Home to the UNESCO-recognized Book of Kells, the harp that is Ireland’s national symbol (not to mention recognizable to Guiness drinkers worldwide), a rare copy of the 1916 proclamation of the Irish republic, and other invaluable cultural treasures, Trinity College Dublin’s Old Library is one of the country’s foremost monuments, visited by hundreds of thousands of people each year. But it’s very much a living one, an active hub of scholarship and education at the heart of Ireland and the university community.
Completed nearly 300 years ago, the Old Library easily earns the first part of its name. Its collections may be timeless, but they are not impervious to the effects of time, and pollution from the active city around Trinity’s campus had seeped in, accumulating on the books. Meanwhile, the shock of devastating fires in recent years like that at Notre-Dame and the fear that centuries of history could be erased in minutes underscored the need for modern fire protection.

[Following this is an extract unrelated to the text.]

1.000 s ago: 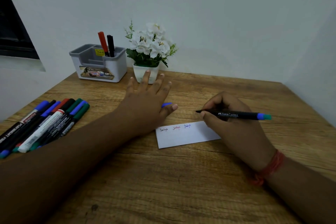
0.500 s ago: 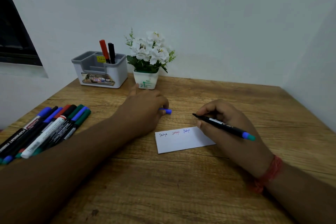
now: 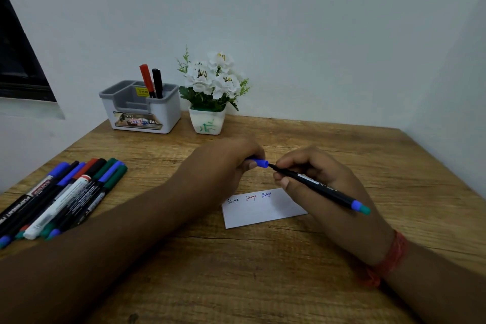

Through Trinity’s Old Library Redevelopment Project, 200,000 books have been “decanted” from the library to be carefully cleaned. At the same time, a state-of-the-art fire-suppression system is being installed, helping safeguard the library for decades to come.
A major grant from the Stavros Niarchos Foundation (SNF) helped support this project, and SNF’s grant was kindly recognized with the inclusion of its name on the frieze in the Library’s Long Room, joining benefactors stretching back to the 17th century.
SNF’s support for Trinity builds on a long history of partnering with libraries to advance the multiplicity of essential roles they fill in society.
“We’ve partnered with libraries like the Bibliothèque Nationale de France to preserve cultural heritage and cultural treasures. We’ve partnered with the Library of Congress to support education for young citizens. We’ve partnered with the Gennadius Library in Athens to support a research environment that could exist nowhere else. We’ve supported the Stavros Niarchos Foundation Library (SNFL) in New York to offer a beautiful, inspiring, and above all useful space to people at every stage of life,” SNF Programs Director Casey Russo.
“Trinity’s work, and by extension our support for this project, combines elements of all these different indispensable roles libraries fulfill, and more. Libraries like this represent the highest and best manifestation of what humanity can achieve together.”